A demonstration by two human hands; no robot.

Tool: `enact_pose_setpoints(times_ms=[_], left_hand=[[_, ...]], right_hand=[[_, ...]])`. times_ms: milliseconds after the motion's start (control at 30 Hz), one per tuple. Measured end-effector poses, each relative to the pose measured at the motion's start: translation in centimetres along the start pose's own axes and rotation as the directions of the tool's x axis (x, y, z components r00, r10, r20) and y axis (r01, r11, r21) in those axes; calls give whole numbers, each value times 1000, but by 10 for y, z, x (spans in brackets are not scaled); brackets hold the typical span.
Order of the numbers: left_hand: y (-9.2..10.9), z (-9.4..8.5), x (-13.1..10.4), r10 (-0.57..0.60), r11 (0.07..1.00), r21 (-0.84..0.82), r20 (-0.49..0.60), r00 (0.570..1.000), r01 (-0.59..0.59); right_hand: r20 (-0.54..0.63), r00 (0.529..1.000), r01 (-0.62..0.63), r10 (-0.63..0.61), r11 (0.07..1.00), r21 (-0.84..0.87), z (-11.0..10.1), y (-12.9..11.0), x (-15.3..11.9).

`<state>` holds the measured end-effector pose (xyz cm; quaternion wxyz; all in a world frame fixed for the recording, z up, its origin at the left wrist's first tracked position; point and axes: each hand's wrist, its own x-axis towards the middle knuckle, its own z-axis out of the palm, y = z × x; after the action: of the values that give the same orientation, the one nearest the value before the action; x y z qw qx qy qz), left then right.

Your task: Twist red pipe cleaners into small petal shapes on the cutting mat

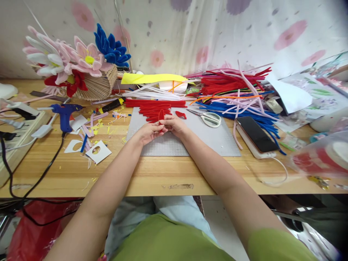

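Over the grey cutting mat [214, 141], both my hands pinch one folded red pipe-cleaner petal [161, 115] between their fingertips. My left hand [149, 133] grips it low down, with its fingers curled. My right hand [173, 125] is closed at its right side, touching the left fingertips. Just beyond the hands, cut red pipe cleaners [150, 108] lie stacked on the mat. A second looped red petal [181, 115] rests to the right of my fingers. Scissors [211, 119] with pale handles lie further right, their blades pointing left.
A blue glue gun [63, 115] stands at left beside a power strip [24, 134] and paper scraps [99, 152]. Fuzzy flowers [88, 59] fill the back left. Loose pipe cleaners [231, 83] heap at back right, near a phone [257, 133] and a plastic cup [320, 156].
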<state>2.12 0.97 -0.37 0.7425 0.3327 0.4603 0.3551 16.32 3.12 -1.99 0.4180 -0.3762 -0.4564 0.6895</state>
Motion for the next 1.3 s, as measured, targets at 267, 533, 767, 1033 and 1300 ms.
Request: enact_pose_setpoints(times_ms=[267,533,767,1033,1300], left_hand=[[-12,9,-3,512,707,648,-191,838,-284],[-18,18,-3,763,110,992,-41,645,-67],[-19,16,-2,757,192,973,-62,650,-130],[-4,3,1,237,957,210,-178,955,-198],[6,-16,0,-5,1000,-24,28,1000,5]], right_hand=[[-259,957,138,-134,990,0,7,6,4],[-402,882,207,-244,969,-134,15,12,5],[-396,889,208,-231,973,-99,12,13,6],[-168,976,139,-141,990,-25,7,8,1],[16,990,137,-139,986,91,12,5,-4]])
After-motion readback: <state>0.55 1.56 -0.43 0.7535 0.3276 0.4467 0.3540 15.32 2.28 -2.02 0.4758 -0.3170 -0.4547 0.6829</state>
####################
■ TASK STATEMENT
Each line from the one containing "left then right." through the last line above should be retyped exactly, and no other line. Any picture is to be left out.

■ ANSWER FOR THIS EXERCISE
`<state>` holds the measured end-effector pose (xyz cm; quaternion wxyz; all in a world frame fixed for the recording, z up, its origin at the left wrist's first tracked position; point and axes: each hand's wrist, its own x-axis towards the middle knuckle, its own z-axis out of the palm, y = z × x; after the action: of the values that give the same orientation, the one nearest the value before the action; x y z qw qx qy qz), left then right.

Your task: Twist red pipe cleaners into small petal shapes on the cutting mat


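Over the grey cutting mat [214, 141], both my hands pinch one folded red pipe-cleaner petal [161, 115] between their fingertips. My left hand [149, 133] grips it low down, with its fingers curled. My right hand [173, 125] is closed at its right side, touching the left fingertips. Just beyond the hands, cut red pipe cleaners [150, 108] lie stacked on the mat. A second looped red petal [181, 115] rests to the right of my fingers. Scissors [211, 119] with pale handles lie further right, their blades pointing left.
A blue glue gun [63, 115] stands at left beside a power strip [24, 134] and paper scraps [99, 152]. Fuzzy flowers [88, 59] fill the back left. Loose pipe cleaners [231, 83] heap at back right, near a phone [257, 133] and a plastic cup [320, 156].
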<state>2.12 0.97 -0.37 0.7425 0.3327 0.4603 0.3551 16.32 3.12 -1.99 0.4180 -0.3762 -0.4564 0.6895</state>
Motion for the next 1.3 s, as measured, targets at 267, 533, 767, 1033 and 1300 ms.
Request: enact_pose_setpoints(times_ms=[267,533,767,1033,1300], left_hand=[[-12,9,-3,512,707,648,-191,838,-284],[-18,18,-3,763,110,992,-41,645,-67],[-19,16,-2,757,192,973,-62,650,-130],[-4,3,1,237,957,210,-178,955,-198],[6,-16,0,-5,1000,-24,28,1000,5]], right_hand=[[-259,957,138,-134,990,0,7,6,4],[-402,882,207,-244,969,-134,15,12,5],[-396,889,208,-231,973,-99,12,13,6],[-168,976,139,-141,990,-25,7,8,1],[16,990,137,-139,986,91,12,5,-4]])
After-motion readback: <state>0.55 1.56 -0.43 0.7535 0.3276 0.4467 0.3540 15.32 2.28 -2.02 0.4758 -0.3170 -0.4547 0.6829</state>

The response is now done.